Tamer H. M. Soliman, Fengfan Yang, S. Ejaz [references] [full-text] [DOI: 10.13164/re.2015.0481] [Download Citations]
Interleaving Gains for Receive Diversity Schemes of Distributed Turbo Codes in Wireless Half–Duplex Relay Channels

This paper proposes the interleaving gain in two different distributed turbo-coding schemes: Distributed Turbo Codes (DTC) and Distributed Multiple Turbo Codes (DMTC) for half-duplex relay system as an extension of our previous work on turbo coding interleaver design for direct communication channel. For these schemes with half-duplex constraint, the source node transmits its information with the parity bit sequence(s) to both the relay and the destination nodes during the first phase. The relay received the data from the source and process it by using decode and forward protocol.
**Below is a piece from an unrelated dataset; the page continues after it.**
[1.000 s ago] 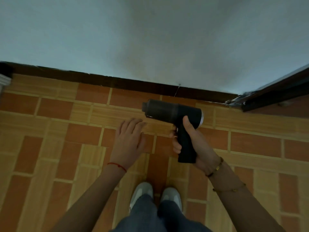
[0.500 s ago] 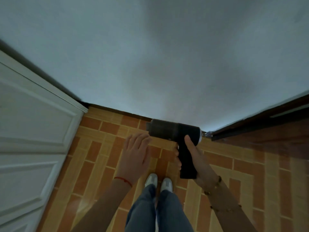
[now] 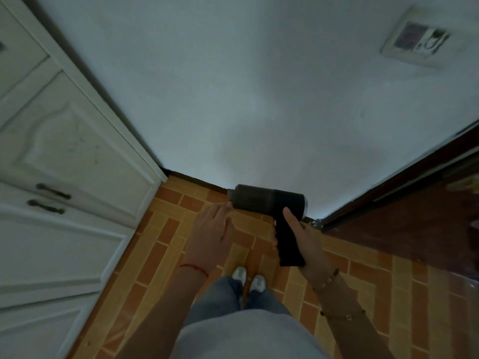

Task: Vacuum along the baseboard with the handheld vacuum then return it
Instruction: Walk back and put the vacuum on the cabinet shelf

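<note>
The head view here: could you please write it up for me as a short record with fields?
vacuum: black handheld vacuum, held in the air, nozzle pointing left
right hand: right hand grips the vacuum's handle
left hand: left hand open, fingers straight, near the nozzle; contact unclear
baseboard: dark baseboard along the foot of the white wall
floor: brick-pattern floor
left side: white cabinet with dark handles
right side: dark door

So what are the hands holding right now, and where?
Right hand grips the vacuum by its handle; left hand holds nothing.
</note>
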A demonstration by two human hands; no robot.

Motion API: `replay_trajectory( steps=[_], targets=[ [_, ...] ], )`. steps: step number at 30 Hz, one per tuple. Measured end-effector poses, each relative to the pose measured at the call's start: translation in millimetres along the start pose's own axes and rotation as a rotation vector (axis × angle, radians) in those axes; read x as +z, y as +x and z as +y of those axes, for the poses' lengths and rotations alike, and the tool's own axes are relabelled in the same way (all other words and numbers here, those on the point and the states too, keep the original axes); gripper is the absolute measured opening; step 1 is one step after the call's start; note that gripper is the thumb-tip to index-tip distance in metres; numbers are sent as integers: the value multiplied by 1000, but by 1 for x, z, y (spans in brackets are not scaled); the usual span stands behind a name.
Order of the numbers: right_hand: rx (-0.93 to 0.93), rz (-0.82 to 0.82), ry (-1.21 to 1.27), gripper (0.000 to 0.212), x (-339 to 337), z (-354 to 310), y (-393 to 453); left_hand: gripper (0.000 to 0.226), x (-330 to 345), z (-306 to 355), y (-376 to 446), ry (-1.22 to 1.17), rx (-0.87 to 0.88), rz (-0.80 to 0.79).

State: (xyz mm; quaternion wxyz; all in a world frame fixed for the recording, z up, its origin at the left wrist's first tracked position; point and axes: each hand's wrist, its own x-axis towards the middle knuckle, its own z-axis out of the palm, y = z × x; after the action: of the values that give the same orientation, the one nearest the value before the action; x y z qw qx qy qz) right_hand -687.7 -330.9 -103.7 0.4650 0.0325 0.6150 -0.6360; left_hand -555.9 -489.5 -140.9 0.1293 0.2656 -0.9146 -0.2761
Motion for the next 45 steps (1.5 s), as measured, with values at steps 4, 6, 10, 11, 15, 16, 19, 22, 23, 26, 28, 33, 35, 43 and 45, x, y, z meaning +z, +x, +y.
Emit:
replay_trajectory(
  steps=[4,6,10,11,15,16,19,22,23,26,28,33,35,43,45],
  targets=[
    [31,-26,6,58,0,9,-12,37,-16,0,-25,-9,-42,49],
    [18,-78,17,50,-1,12,-14,35,-21,-4,-36,1,-79,72],
    [64,-150,-21,48,-1,18,-14,36,-31,-12,-63,39,-176,123],
    [90,-161,-46,54,1,19,-12,36,-34,-14,-71,46,-204,143],
    [167,-235,-158,82,17,20,-9,35,-49,-22,-107,29,-328,213],
    [160,-267,-161,82,24,22,-11,36,-53,-23,-117,33,-354,231],
    [114,-367,-168,66,50,28,-23,33,-67,-26,-150,49,-434,285],
    [87,-458,-237,54,84,40,-41,22,-80,-33,-191,73,-532,352],
    [85,-487,-264,54,96,46,-47,22,-84,-37,-206,74,-565,370],
    [108,-559,-333,59,132,71,-66,21,-96,-51,-255,60,-658,432],
    [142,-602,-360,54,156,95,-80,20,-107,-62,-292,80,-719,477],
    [213,-732,-382,49,224,167,-133,16,-139,-90,-402,119,-868,562],
    [235,-783,-386,46,253,198,-158,15,-155,-102,-448,144,-916,587],
    [296,-906,-474,40,351,288,-240,14,-205,-134,-585,203,-1049,689],
    [292,-929,-495,42,368,299,-251,19,-213,-142,-605,199,-1068,730]
  ],
)
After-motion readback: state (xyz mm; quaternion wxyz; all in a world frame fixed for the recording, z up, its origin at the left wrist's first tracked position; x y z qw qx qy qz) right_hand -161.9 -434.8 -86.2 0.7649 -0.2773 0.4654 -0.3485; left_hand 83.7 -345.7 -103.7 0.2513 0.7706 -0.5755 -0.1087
For the second transmission period, the decoded systematic data at relay is interleaved and re-encoded by a Recursive Systematic Convolutional (RSC) encoder and forwarded to the destination. At destination node, the signals received from the source and relay are processed by using turbo log-MAP iterative decoding for retrieving the original information bits. We demonstrate via simulations that the interleaving gain has a large effect with DTC scheme when we use only one RSC encoder at both the source and relay with best performance when using Modified Matched S-Random (MMSR) interleaver. Furthermore, by designing a Chaotic Pseudo Random Interleaver (CPRI) as an outer interleaver at the source node instead of classical interleavers, our scheme can add more secure channel conditions.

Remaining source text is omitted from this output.